1.3 The Underwriter represents and warrants to and agrees with the
Company and Residential Funding that:
(a) [reserved].
(b) The Underwriter has no present knowledge or expectation that
it will be unable to pay any United States taxes owed by it so long as any
of the Notes remain outstanding.
(c) The Underwriter has no present knowledge or expectation that
it will become insolvent or subject to a bankruptcy proceeding for so long
as any of the Notes remain outstanding.
(d) [reserved].
(e) [reserved].
(f) The Underwriter hereby certifies that (i) with respect to any
classes of Notes issued in authorized denominations or Percentage Interests
of less than a notional amount of $2,000,000 or a Percentage Interest of
20% the fair market value of each such Note sold to any person on the date
of initial sale thereof by the Underwriter will not be less than $100,000
and (ii) with respect to each class of Notes to be maintained on the
book-entry records of The Depository Trust Company ("DTC"), the interest in
each such class of Notes sold to any person on the date of initial sale
thereof by the Underwriter will not be less than the minimum denomination
indicated for such class of Notes in the Prospectus Supplement.
(g) The Underwriter will have funds available at [________], in
the Underwriter's account at such bank at the time all documents are
executed and the closing of the sale of the Notes is completed, except for
the transfer of funds and the delivery of the Notes.
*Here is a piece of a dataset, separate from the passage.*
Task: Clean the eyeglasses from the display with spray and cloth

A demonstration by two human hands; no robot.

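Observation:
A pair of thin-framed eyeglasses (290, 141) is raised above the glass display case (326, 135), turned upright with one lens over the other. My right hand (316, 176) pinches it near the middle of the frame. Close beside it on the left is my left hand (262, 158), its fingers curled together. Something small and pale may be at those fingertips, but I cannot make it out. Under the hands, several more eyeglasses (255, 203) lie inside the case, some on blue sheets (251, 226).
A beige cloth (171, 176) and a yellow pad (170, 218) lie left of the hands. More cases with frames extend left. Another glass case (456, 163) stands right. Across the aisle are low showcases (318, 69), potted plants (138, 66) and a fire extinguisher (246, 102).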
Such funds will be
available for immediate transfer into the account of Residential Funding
maintained at such bank.
(h) As of the date hereof and as of the Closing Date, the
Underwriter has complied with all of its obligations hereunder and all
Underwriter Prepared Issuer FWP and Underwriter Information are accurate in
all material respects (taking into account the assumptions explicitly set
forth in such Underwriter Prepared Issuer FWP, except for any Excluded
Information and to the extent of (x) any errors therein that are caused by
errors or omissions in the Pool Information) or (y) information accurately
extracted from the Preliminary Prospectus Supplement or any Issuer Free
Writing Prospectus and included in any Underwriter Prepared Issuer FWP. The
Underwriter Prepared Issuer FWP delivered to the Company, if any,
constitute a complete set of all Underwriter Prepared Issuer FWP furnished
to any investor by the Underwriter in connection with the offering of any
Notes.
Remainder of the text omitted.